Cronyn Observatory Public Night, Saturday, August 18th, 2018

Hazy skies greeted 127 visitors to Western University’s Cronyn Observatory Summer Public Night, Saturday, August 18th, 2018, 8:30 p.m. Graduate student Viraja Khatu made 2 presentations of her digital slide presentation “Chaotic Creatures in the Universe: Supermassive Black Holes in Action!” and fielded questions.

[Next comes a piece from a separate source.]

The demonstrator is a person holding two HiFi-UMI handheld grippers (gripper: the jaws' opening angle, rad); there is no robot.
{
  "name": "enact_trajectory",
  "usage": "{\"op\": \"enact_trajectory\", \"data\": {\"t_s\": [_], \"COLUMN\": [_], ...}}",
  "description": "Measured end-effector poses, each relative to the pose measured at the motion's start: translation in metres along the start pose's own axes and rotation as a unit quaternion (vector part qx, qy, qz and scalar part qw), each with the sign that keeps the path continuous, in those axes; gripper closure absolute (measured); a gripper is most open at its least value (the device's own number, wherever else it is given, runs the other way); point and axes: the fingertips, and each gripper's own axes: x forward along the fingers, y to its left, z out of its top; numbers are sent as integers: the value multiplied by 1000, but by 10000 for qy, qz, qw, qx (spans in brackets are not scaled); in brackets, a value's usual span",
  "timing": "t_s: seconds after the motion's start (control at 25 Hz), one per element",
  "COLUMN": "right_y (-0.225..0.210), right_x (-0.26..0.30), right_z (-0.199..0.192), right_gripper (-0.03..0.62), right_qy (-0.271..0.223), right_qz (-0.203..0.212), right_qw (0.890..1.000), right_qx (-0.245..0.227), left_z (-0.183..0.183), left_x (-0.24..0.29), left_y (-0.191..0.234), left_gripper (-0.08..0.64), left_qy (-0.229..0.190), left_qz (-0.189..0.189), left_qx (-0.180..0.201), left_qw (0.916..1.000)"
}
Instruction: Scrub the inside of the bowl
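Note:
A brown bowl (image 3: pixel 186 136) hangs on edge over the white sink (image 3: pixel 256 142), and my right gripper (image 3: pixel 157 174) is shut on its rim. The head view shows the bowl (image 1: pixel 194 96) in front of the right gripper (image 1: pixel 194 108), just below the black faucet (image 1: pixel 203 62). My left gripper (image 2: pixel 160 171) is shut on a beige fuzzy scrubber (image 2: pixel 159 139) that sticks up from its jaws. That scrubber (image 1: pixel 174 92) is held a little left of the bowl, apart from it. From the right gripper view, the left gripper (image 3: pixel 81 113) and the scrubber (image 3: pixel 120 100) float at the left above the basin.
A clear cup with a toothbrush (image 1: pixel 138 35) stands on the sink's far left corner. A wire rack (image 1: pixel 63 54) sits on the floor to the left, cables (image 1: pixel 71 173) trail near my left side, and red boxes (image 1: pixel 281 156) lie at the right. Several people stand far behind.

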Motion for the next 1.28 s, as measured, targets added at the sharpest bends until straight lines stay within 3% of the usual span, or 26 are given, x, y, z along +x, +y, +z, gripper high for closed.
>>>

RASC London Centre members Lynn Jones was “crowd manager,” and counted 127 visitors for the evening, and Henry Leparskas did the “Transit Demonstration” and the “Spectroscopy Demonstration,” downstairs in the “Black Room, “and showed visitors the historic “Period Rooms.”

RASC London Centre members Henry Leparskas, Heather MacIsaac, Bob Duff, Lynn Jones and Frank Sowa were there early in the evening and were later joined by Everett Clark and Mark Tovey. Graduate student Hadi Papei was telescope operator in the dome and showed visitors the first quarter Moon through the big 25.4cm refractor, using the 52mm Erfle eyepiece (84X) and later the Meade 28mm Super Wide Angle eyepiece (157X). On the observation deck, Bob showed visitors the Moon through the London Centre’s home-built 30.5cm Dobsonian (18mm Radian eyepiece, 83X). Heather showed visitors the Moon though her Celestron NexStar 90SLT 90mm Maksutov-Cassegrain (22mm Vixen Lanthanum LVW eyepiece, 57X). Frank Sowa set up his Celestron NexStar 6SE 15cm Schmidt-Cassegrain and showed visitors the Moon and Saturn, using his 17mm Hyperion Modular eyepiece (88X), and Mars, with his 8mm Orion Stratus Wide-Field eyepiece (187.5X), and Mars again with the 17mm Hyperion eyepiece (88X). The sky was so hazy that to the unaided eye only the Moon was visible. Nevertheless, Frank located Saturn and Mars with his computerized Celestron NexStar 6SE telescope.

Downstairs in the “Black Room” Henry Leparskas did the the “Transit Demonstration,” with the “Transit Demo” model, showing how the transit detection method worked for finding extra-solar planets, and the “Spectroscopy Demonstration,” with the visitors putting on diffraction grating glasses to view the spectra of 4 gas discharge lamps, including hydrogen, helium, neon and mercury. Henry also showed visitors the “1940s Period Room,” a recreation of Dr. H. R. Kingston’s 1940 office, with his brass refractor and the Sotellunium—a mechanical eclipse demonstration model built by W. G. Colgrove—on display; and the “1967 Period Room,” recreating the early control room of the Elginfield Observatory to celebrate the 150th anniversary of Confederation—Canada 150. The “W. G. Colgrove Workshop Period Room” was also open for visitors’ inspection. The 3 “Period Rooms” were designed by RASC London Centre member Mark Tovey.

The visitors were gone by around 11:00 p.m. and the observatory was closed around 11:30 p.m., but not before Viraja, Hadi and the RASC London Centre members had viewed Mars through the 25.4cm refractor, using Heather’s 13mm Vixen Lanthanum LVW eyepiece (337X).